_Supplied information_
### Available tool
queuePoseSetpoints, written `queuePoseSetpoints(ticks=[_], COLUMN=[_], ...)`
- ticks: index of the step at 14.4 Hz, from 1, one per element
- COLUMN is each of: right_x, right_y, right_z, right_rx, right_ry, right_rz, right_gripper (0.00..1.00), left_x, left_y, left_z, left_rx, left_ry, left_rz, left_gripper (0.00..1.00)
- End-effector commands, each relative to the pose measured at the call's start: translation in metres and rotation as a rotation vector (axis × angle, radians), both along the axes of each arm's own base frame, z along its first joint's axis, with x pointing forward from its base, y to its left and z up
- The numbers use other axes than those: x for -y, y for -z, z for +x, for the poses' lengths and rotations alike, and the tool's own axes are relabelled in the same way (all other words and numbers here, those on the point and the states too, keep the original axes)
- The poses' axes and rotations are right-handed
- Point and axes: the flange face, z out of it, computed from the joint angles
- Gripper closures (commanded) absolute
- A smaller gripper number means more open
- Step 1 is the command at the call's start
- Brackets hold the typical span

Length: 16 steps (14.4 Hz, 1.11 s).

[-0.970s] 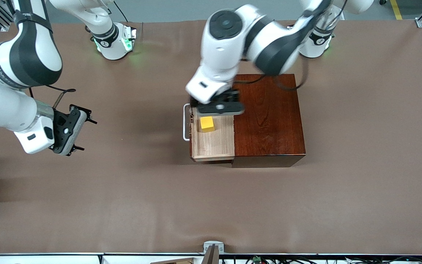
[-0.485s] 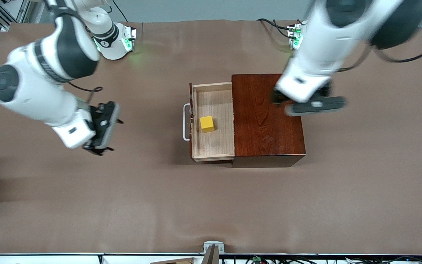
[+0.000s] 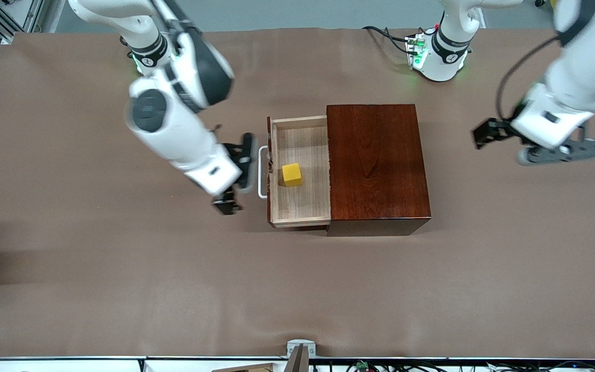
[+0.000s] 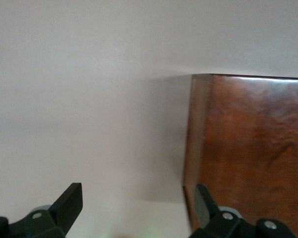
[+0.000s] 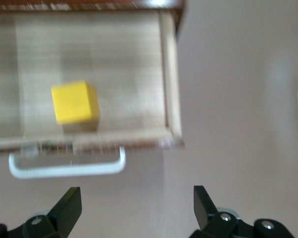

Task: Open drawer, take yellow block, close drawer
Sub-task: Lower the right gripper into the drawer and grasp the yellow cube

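Front cam high, faces robots; wrist cams look down; all share box (image 3: 375, 165).

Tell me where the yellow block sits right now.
The yellow block rests on the floor of the open drawer, close to its handle end, untouched; the right gripper hovers just outside the handle.

White arms (image 3: 173, 129), black joints, black cables.
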Motion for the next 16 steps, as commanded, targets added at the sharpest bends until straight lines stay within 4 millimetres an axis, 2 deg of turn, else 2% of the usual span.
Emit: queuePoseSetpoints(ticks=[1,3,8,11,14,16], right_x=[-0.038,-0.048,-0.085,-0.087,-0.098,-0.098], right_y=[0.017,0.030,0.065,0.080,0.091,0.100], right_z=[-0.014,-0.020,-0.057,-0.059,-0.074,-0.075], right_rx=[0.022,0.007,-0.066,-0.082,-0.104,-0.111], right_ry=[-0.036,-0.046,0.000,-0.003,0.014,0.013], right_rz=[0.007,0.000,-0.040,-0.056,-0.072,-0.082], right_gripper=[0.00,0.00,0.00,0.00,0.00,0.00], left_x=[-0.020,-0.025,-0.027,-0.028,-0.029,-0.029], left_y=[-0.003,-0.005,-0.011,-0.012,-0.011,-0.010], left_z=[-0.001,-0.001,-0.001,-0.001,-0.001,-0.001], left_rx=[0.035,0.040,0.051,0.054,0.051,0.049], left_ry=[0.094,0.110,0.086,0.081,0.078,0.059], left_rz=[-0.014,-0.012,-0.018,-0.024,-0.024,-0.025], left_gripper=[0.00,0.00,0.00,0.00,0.00,0.00])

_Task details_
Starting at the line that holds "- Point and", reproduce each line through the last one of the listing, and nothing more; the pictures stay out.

_Result of this exercise_
- Point and axes: the flange face, z out of it, computed from the joint angles
- Gripper closures (commanded) absolute
- A smaller gripper number means more open
- Step 1 is the command at the call's start
- Brackets hold the typical span

Length: 16 steps (14.4 Hz, 1.11 s).

[-0.970s] 
[-0.485s] 
[+0.000s] 
[+0.000s] 
[+0.000s] 

Task: Open drawer, take yellow block, close drawer
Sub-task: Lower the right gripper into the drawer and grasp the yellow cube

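Front cam high, faces robots; wrist cams look down; all share box (image 3: 375, 165).

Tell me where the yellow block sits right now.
The yellow block rests on the floor of the open drawer, close to its handle end, untouched; the right gripper hovers just outside the handle.

White arms (image 3: 173, 129), black joints, black cables.
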Motion for the next 16 steps, as commanded, targets added at the sharpest bends until straight lines stay within 4 millimetres an axis, 2 deg of turn, else 2% of the usual span.
Emit: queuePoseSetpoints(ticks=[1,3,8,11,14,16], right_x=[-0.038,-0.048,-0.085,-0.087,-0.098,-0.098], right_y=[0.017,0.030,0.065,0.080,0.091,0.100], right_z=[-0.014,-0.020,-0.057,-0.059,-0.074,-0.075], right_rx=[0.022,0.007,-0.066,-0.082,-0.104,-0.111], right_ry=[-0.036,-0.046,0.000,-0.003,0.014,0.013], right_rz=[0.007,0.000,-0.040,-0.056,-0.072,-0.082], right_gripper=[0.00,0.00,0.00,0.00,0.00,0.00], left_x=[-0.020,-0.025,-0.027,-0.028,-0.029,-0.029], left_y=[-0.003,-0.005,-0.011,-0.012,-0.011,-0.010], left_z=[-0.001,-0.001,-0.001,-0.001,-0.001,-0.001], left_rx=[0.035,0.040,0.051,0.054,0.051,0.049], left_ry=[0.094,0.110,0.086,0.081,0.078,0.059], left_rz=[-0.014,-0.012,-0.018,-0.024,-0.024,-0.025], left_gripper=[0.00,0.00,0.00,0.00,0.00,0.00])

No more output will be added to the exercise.